Jack was used to Gavin’s style of admonishment. He didn’t take it personally, because he knew Gavin had spent his life with his head hunched over a keyboard, and social skills had never been his thing. “What did I say?” Jack asked.

“You don’t spend a lot of time on the dark web, do you?”

To that question, Jack asked, “And you do?”

“Hey, man. I do my job around here; it sends me down some creepy alleys. Anyway, you don’t search on the dark web. You have to have a specific address to type in to find something, and that’s how you get there.”

Jack said, “I get it. You don’t look. You are invited.”

“Exactly.”

“Oh,” said Jack, realizing for the first time that he had no idea how this worked.

Gavin leaned close and whispered to him. “That’s why they call it ‘dark.’” He was being a smartass, but Jack ignored it.

“So… If we have to get an invitation, then it’s hopeless finding the bad guy this way.”

“Not necessarily. What if we were able to hack into someone who our thief was in communications with? Maybe that way we could get information on how to see what he had to sell.”

“How the hell do we do that?”

Gavin looked down at his computer. “We don’t know who he talked to when he made contact with the Iranians, the Indonesians, the North Koreans, or the Islamic State.”

Jack understood. “But the Russian guy! Vadim Rechkov. He wasn’t aligned with anyone, as near as we can tell. He had his own personal axe to grind with his target.” Jack thought another moment. “And there is another way he doesn’t fit the mold.”

“What’s that?” Gavin asked.

“Money. All the other actors presumably could pay for the intel they were given. But Rechkov was a nobody. Not even working.”

Gavin was intrigued by this. “Very true. Why do you think he was given the data if he couldn’t pay for it like the Iranians and the others?”

Jack said, “Maybe Vadim Rechkov was someone the actual thief knew, or knew about, at least. For some reason, he gave Rechkov a freebie.”

His shoulders slumped a little now. “But I’m sure the FBI is looking into this already. They’ll have investigators taking apart Rechkov’s life and poring over his communications with everyone.”

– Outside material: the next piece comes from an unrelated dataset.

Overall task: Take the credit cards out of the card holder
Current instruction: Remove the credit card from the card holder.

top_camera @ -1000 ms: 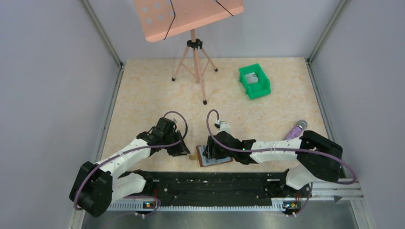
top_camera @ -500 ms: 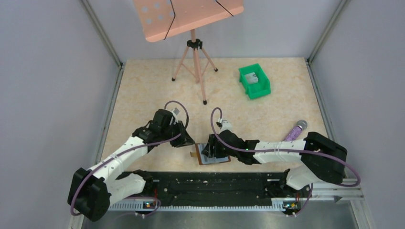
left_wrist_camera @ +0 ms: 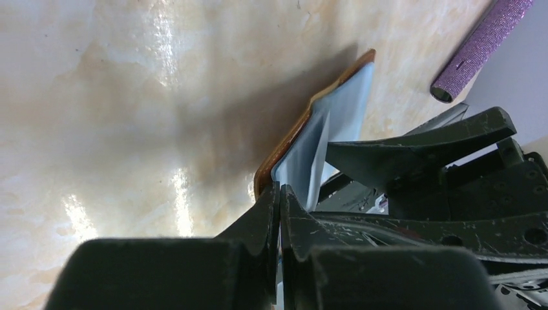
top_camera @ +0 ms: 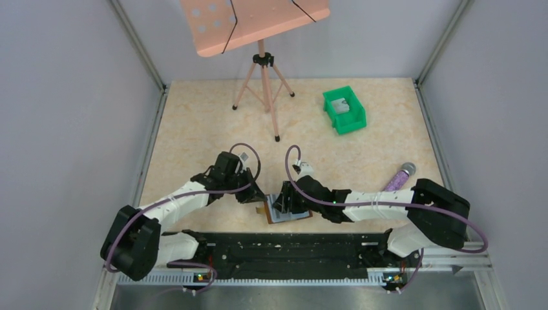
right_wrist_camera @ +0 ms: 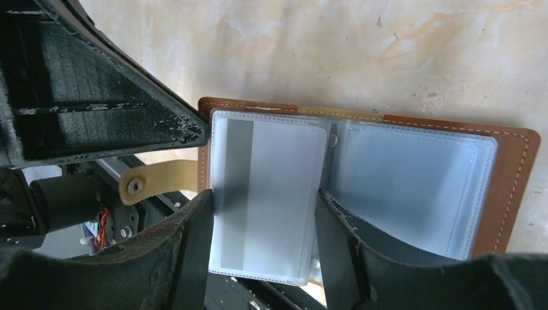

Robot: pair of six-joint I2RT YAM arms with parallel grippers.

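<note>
1 holder (right_wrist_camera: 512, 188) w/ 1 card (right_wrist_camera: 274, 200), 1 bin (top_camera: 351, 124)

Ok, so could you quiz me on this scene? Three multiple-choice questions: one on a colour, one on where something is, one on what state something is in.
1. What colour is the bin at the far right of the table?
A red; B green; C blue.
2. Where is the card holder?
A in the bin; B against the far wall; C at the table's near edge.
3. The card holder is:
A lying open; B folded shut; C standing on end.

Answers: 1 B, its walls are bright green. 2 C, the top view shows it by the front edge. 3 A, its inside faces up with both halves spread.
</note>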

Gavin brushed this away with a wave of his hand. “Yeah, but there’s something you aren’t considering.”

“What’s that?”

“Even though Rechkov is a piece of shit, and a murderer, and dead, and a foreigner overstaying his visa, the Feds will have to get court orders and everything signed off on before they even look under his doormat. Every step of the way the FBI will have to deal with the bureaucracy that will slow them down.”

Jack said, “But we don’t.”

“Nope, which means by the end of today we can potentially be further along in knowing who gave Rechkov the intel about Commander Hagen than the Feds who have been working on this the past two weeks.” Gavin smiled a little. “Unless you too are concerned about protecting the late Vadim Rechkov’s privacy by jumping through all the legal hoops the Feds have to go through.”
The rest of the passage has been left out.